Unmittelbar nach dem Wahlgang am 5. Oktober 1975 (SPÖ 50,4 Prozent) brach jedoch eine Affäre los, die Österreich erschütterte und internationales Aufsehen erregte. Es ging, wie fast immer, um die unbewältigte NS-Vergangenheit. Simon Wiesenthal, der Aufklärer von NS-Verbrechen und Kritiker des überaus schlampigen Umgangs der Republik Österreich mit diesen, hatte herausgefunden, dass ein gewisser Friedrich Peter, geboren 1921, im Range eines Unterscharführers bei der 1. SS-Infanteriebrigade (mot.) gewesen war. Dieser Friedrich Peter war nun seit 1968 Obmann der Freiheitlichen Partei Österreichs (FPÖ).

Freiwillig zur SS

Der Sohn eines sozialdemokratischen Eisenbahners hatte sich freiwillig zur SS (zur Allgemeinen, nicht zur Waffen-SS, wie er später behauptete) gemeldet. Er war im Februar 1938 der illegalen Hitlerjugend beigetreten. Das regte 1975 in Österreich nur wenige auf. Er war halt, wie so viele andere auch, jung, "verführt" – und ein "Schlussstrich" war ja zwanzig Jahre nach Kriegsende fällig. Es war auch immer bekannt, dass er bei der SS gewesen war, bei Kriegsende im Offiziersrang.

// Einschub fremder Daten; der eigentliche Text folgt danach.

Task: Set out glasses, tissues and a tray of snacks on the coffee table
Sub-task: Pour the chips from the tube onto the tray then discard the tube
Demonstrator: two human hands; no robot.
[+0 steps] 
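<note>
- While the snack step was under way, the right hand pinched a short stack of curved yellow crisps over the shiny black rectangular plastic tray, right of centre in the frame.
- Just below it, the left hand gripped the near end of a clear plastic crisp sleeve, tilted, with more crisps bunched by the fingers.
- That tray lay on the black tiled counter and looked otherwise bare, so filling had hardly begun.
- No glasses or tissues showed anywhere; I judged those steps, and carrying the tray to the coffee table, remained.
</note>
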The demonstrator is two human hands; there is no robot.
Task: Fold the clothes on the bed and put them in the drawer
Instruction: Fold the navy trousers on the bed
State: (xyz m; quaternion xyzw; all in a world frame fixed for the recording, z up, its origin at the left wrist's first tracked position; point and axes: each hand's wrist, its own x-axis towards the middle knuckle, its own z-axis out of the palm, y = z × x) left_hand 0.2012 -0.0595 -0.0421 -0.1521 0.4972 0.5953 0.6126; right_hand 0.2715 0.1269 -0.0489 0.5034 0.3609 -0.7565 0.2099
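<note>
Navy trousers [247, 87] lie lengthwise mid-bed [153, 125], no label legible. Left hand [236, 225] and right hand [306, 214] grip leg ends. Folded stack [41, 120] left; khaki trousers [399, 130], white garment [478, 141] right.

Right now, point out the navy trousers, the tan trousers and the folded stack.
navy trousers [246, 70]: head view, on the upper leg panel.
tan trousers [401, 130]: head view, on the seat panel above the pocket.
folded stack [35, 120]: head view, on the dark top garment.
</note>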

Peter beschwerte sich auch noch, "Opfer der politischen Verfolgungen nach 1945" geworden zu sein. Verfolgungen, "die echtes Soldatentum ebenso diskriminierten wie ehrlichen politischen Idealismus".

Massenweise Zivilisten erschossen

Allerdings wurde im Oktober 1975 durch Simon Wiesenthal bekannt, wie das "echte Solda- tentum" der Einheit von Friedrich Peter ausgesehen hatte. Die 1. SS-Infanteriebrigade (mot.) tat im Krieg gegen die Sowjetunion von Juni bis Anfang Dezember 1941 nichts anderes, als im Hinterland massenweise Zivilisten zu erschießen. Vor allem Juden. Etwa 17.000, Frauen und Kinder inklusive.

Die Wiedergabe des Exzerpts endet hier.